Updated to address incidents of adulteration
istockphoto.com The U.S. Pharmacopeia (USP) announced last month that it has updated its standards for the blood thinner heparin sodium and the sweetener glycerin, signaling a desire to better regulate drugs produced overseas.
The revisions were made to address instances of adulteration that have resulted in hundreds of deaths, said Roger Williams, MD, chief executive officer of USP. These include a series of international incidents in which glycerin was adulterated with diethylene glycol over several decades and heparin was adulterated with oversulfated chondroitin sulfate (OSCS) in 2007 and 2008.
"In much of the world today, safety nets are flawed. … The problem is that we are now receiving medicines from overseas in dramatically increasing ways that challenge our own safety nets," Dr. Williams said at a Feb. 4 news conference. An estimated 60% to 80% of pharmaceutical ingredients, as well as an increasing percentage of finished drug products, now come from China and India, Dr. Williams noted.

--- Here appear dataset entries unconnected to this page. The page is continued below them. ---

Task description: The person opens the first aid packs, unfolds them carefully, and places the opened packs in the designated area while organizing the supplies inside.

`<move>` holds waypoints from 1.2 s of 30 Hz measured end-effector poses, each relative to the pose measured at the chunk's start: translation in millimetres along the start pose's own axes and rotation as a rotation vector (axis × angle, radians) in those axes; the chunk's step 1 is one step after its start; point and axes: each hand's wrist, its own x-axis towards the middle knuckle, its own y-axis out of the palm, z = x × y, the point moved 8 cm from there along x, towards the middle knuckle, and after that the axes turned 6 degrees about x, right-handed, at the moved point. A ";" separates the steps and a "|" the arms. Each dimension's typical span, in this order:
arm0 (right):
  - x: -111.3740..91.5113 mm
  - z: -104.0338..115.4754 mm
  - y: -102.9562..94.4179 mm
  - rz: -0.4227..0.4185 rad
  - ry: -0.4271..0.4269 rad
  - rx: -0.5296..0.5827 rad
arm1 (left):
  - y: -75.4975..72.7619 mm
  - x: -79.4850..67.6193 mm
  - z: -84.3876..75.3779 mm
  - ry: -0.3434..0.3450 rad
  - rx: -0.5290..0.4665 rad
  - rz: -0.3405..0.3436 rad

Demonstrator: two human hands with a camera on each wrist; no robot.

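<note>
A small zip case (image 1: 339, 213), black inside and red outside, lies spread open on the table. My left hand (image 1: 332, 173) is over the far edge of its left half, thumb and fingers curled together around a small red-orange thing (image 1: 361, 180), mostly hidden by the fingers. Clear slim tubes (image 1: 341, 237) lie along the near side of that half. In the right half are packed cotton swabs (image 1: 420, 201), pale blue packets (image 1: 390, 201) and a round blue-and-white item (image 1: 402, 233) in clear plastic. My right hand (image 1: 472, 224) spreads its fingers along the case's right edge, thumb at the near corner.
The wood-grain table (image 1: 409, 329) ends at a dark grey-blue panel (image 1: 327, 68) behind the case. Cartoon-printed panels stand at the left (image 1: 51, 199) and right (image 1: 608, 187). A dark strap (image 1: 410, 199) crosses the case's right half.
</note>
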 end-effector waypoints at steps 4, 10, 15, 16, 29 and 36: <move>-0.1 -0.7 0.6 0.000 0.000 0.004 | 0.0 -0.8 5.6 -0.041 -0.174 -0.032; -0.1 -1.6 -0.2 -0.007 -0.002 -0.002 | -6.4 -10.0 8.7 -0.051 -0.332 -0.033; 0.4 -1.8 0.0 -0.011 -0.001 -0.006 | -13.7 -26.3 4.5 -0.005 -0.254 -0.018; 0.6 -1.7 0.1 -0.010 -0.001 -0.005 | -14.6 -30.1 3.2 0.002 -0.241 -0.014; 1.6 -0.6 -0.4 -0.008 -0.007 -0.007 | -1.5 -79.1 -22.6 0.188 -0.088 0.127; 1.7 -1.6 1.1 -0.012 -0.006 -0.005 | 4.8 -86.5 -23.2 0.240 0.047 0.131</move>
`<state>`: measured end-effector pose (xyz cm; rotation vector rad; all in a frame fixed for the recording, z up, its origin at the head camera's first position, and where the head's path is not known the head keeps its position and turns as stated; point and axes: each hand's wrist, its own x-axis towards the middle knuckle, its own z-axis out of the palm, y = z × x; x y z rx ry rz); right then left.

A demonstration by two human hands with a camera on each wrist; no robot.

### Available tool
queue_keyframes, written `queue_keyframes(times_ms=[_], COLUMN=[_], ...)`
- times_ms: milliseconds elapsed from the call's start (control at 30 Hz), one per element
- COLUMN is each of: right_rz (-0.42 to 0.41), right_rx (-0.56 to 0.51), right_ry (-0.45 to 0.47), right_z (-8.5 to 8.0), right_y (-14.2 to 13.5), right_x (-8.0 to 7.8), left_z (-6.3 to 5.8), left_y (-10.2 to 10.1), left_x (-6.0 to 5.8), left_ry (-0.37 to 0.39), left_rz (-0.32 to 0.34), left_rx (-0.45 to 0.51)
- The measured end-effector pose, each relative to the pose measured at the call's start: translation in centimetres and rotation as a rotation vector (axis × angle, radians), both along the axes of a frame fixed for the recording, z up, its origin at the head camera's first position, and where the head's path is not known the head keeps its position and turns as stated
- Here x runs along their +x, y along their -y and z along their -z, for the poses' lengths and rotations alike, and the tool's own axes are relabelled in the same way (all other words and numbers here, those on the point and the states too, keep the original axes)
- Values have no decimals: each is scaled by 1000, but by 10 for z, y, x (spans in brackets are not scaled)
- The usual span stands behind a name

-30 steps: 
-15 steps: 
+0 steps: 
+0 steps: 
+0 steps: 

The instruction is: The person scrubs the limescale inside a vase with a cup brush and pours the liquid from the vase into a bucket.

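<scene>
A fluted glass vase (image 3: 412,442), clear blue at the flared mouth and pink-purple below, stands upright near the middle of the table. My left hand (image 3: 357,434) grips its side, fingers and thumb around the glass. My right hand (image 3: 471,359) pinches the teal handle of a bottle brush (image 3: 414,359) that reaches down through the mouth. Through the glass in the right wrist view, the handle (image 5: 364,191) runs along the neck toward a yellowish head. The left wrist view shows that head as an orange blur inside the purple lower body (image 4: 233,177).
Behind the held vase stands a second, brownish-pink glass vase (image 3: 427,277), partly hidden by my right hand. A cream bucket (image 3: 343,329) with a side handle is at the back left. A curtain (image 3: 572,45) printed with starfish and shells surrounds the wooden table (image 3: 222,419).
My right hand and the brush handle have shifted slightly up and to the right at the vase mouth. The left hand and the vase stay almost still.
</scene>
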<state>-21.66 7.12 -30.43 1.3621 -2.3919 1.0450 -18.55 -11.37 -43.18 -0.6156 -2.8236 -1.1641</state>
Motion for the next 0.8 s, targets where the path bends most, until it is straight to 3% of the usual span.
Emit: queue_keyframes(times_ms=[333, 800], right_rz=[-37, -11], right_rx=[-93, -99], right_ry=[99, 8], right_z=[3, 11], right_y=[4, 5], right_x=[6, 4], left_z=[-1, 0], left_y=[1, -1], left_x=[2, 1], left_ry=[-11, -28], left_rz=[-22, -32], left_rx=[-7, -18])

The updated monograph now includes improved analytical methods for measurement of heparin activity and detection of OSCS, the contaminant implicated in more than 200 deaths last year, said Darrell Abernethy, MD, PhD, the USP’s chief science officer. The new standard for heparin will take effect in August after a comment period, and the standard for glycerin will take effect in May. Associated reference standards for other potential contaminants are also in development.
Dr. Abernethy said the contamination of both glycerin and heparin were apparently cases of economically motivated intentional adulteration by substituting a cheaper ingredient for the nominal active ingredient.
"For financial gain, there have been foreign materials put into drugs," Dr. Abernethy said, "and it’s turned out that those foreign materials are toxic. In both of these cases, they had the potential to kill people."
The FDA requested revisions to the USP monographs for the two substances, he said. In the case of glycerin, the request was to set a limit for the level of diethylene glycol, while in the case of heparin, it was to detect the presence of OSCS.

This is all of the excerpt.